The reaction was swift. Her remuneration package was widely condemned on social media. Several experts told The New Daily the decision by the board to wave it through was “grotesque” and a “very bad look”.

At 6pm, Ms Thomas issued a statement saying she would donate the sum to the Australian Red Cross, which will distribute it to “people affected by this tragic event”.

Ms Thomas, who oversees the day-to-day operations of the entire company, was to receive a total of $1.34 million for the last financial year, which ended on June 30.

As part of the package, she had already been paid $670,000 in base salary and the cash bonus of $167,500. The remainder, in shares and long-term incentives, were approved at the AGM.

Earlier in the day, Dr Andy Schmulow, a financial regulation advocate at The University of Western Australia, said it was “grotesque” and “unforgivable” that the board had made no attempt to wind back the remuneration package.

Allan Goldin, a spokesman for the Australian Shareholders’ Association, who attended the AGM, agreed the remuneration vote was “a bad look for the company, a very bad look, undoubtedly”.

But he was not critical of the board, saying it had few options.

Chair refused to defer remuneration vote

During the company’s AGM on Thursday morning, outgoing chairman Neil Balnaves refused a request to defer all resolutions to give shareholders time to reconsider their votes in light of the tragedy.

neil balnaves
Neil Balnaves has served as Ardent Leisure chairman for 13 years. Photo: AAP

A shareholder argued that proxies had been collected on Tuesday morning, before the Dreamworld tragedy, and thus his fellow shareholders might want to rethink.

Mr Balnaves said the seven resolutions (which included a non-binding vote on the remuneration report) were crucial to the operation of the company and could not be delayed.

The New Daily understands the chairman could have deferred the remuneration vote by pushing it to the back of the agenda and then adjourning the meeting to a later date.

Under corporate law, the company could not cancel the AGM.

The company’s share price has taken a hammering. It plummeted from $2.67 on Tuesday afternoon, before the tragedy, to $1.86 when trading resumed on Wednesday morning.

It recovered to around $2.10 in later trading, and jumped up a few cents after the AGM on Thursday, a sign the market was heartened by the board’s contrition.

‘Impact on profits will diminish’

Mr Balnaves, who is retiring after 13 years as chair, conceded the tragedy would impact on theme park profits for months to come.

The parent company sees its US expansion more important to growth than its Gold Coast theme parks. Photo: AAP
The parent company sees its US expansion more important to growth than the Gold Coast theme parks. Photo: AAP

“It will have a material effect on Dreamworld’s result in the second half, there’s no doubt about that.

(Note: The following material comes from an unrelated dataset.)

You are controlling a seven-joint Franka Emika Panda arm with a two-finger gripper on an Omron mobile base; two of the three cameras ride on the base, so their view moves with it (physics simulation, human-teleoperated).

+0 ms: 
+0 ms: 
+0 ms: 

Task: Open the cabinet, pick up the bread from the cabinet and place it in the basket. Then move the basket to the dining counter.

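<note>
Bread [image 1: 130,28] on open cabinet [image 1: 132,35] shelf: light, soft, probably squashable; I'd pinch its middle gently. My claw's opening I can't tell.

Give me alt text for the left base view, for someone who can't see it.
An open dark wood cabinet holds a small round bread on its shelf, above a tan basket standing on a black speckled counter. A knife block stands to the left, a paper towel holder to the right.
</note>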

And there will be a continuing effect, I would expect, through the next financial year.

“But it will diminish as time goes by. I don’t say that in any unkind way … that is the usual process of events.”

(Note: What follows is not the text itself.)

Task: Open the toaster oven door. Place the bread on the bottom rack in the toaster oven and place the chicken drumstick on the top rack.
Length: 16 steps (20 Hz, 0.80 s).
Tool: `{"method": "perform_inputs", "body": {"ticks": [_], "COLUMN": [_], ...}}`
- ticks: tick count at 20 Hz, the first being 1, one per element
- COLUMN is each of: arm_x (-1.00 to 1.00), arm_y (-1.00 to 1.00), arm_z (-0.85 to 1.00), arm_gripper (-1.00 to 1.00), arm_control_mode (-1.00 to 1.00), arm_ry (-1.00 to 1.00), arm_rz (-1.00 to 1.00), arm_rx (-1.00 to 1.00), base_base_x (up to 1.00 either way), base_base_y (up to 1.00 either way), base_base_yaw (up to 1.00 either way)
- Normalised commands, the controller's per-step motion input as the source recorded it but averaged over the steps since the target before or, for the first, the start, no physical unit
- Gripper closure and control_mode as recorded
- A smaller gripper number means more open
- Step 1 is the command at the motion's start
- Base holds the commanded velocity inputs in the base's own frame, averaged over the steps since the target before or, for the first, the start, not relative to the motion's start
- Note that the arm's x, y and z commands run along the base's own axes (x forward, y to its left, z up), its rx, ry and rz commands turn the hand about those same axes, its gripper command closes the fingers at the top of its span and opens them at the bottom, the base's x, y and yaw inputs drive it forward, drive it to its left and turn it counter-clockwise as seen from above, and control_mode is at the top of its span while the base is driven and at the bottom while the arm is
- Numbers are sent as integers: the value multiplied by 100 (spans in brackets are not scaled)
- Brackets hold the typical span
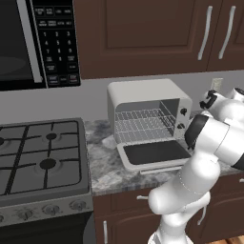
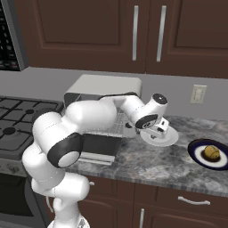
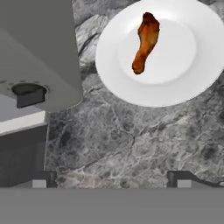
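Your end effector (image 3: 111, 179): tips wide apart, empty, above bare counter (image 3: 131, 135) beside toaster oven (image 1: 145, 112). Chicken drumstick (image 3: 145, 42) beyond, on white plate (image 3: 192, 83) right of oven; small, rounded, so off-centre pinch may squirt it off plate. Toaster oven door (image 1: 155, 153) down; you risk clipping it swinging back.

The toaster oven (image 1: 147, 114) is seen from the left, over the stove (image 1: 43, 157). From the right, the same counter (image 2: 178, 164) is viewed past the arm. The white plate (image 3: 162, 52) is looked down upon closely from the hand.
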Motion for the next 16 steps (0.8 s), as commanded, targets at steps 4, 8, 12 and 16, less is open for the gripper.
{"method": "perform_inputs", "body": {"ticks": [4, 8, 12, 16], "arm_x": [17, 28, 33, 28], "arm_y": [-16, -42, -67, -28], "arm_z": [-2, 5, 9, 1], "arm_gripper": [-100, -100, -100, -100], "arm_control_mode": [-100, -100, -100, -100], "arm_ry": [-36, -13, -1, -16], "arm_rz": [33, 26, 25, 25], "arm_rx": [0, 0, 0, 1], "base_base_x": [0, 0, 0, 0], "base_base_y": [0, 0, 0, 0], "base_base_yaw": [0, 0, 0, 0]}}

Mr Balnaves said the Thunder River Rapids ride, where the deaths occurred, will be closed until the conclusion of the coronial inquiry.

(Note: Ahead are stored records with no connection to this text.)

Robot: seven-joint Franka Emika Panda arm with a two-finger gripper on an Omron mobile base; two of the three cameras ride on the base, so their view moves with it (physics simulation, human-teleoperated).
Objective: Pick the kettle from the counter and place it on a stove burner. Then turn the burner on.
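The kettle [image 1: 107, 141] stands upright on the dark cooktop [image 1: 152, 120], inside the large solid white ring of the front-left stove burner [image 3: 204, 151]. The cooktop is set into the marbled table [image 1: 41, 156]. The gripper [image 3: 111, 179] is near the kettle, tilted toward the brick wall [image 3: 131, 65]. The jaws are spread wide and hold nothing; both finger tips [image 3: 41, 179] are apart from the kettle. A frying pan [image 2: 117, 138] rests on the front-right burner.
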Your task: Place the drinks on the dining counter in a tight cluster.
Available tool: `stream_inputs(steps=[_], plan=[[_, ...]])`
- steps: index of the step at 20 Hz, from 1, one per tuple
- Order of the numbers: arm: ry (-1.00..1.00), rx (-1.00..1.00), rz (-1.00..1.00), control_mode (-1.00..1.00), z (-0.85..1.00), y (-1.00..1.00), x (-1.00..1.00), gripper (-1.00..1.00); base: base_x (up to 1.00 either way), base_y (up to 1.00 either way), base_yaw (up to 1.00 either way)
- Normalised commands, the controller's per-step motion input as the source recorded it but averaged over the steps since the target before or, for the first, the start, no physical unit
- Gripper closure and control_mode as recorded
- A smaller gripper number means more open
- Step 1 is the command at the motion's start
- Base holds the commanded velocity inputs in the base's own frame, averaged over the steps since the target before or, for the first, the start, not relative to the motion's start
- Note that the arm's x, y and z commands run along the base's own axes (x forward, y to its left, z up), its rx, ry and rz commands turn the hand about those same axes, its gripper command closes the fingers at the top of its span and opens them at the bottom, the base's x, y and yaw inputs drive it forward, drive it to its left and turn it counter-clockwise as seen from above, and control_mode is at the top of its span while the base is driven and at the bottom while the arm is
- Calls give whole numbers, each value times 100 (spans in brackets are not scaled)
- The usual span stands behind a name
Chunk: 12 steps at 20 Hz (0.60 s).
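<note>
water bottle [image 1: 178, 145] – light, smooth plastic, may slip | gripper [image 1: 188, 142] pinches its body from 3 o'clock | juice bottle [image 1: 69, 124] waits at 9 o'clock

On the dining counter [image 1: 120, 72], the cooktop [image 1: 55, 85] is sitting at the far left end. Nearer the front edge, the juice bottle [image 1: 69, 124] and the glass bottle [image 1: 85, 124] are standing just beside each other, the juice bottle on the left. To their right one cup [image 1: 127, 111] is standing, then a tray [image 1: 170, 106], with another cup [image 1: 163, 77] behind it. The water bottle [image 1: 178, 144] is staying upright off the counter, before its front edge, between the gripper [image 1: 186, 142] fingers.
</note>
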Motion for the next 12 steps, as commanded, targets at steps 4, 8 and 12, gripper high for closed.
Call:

Ardent Leisure is currently focussed on expanding its US bowling, billiards and laser tag subsidiary, Main Events Entertainment, which is its biggest earner. It brought in $US174.6 million in revenue in 2015-16, with EBITDA of $US43.5 million, an increase of 18 per cent on the previous year.

Its Gold Coast theme parks — DreamWorld, WhiteWater World and SkyPoint — brought in $A107.5 million in revenue, with EBITDA of $A34.7 million, an increase of 8 per cent.

The chairman told the media that Ardent Leisure “won’t be cutting and running” from its theme park business. But he wouldn’t rule out selling them off if a “absolutely fabulous offer” came along.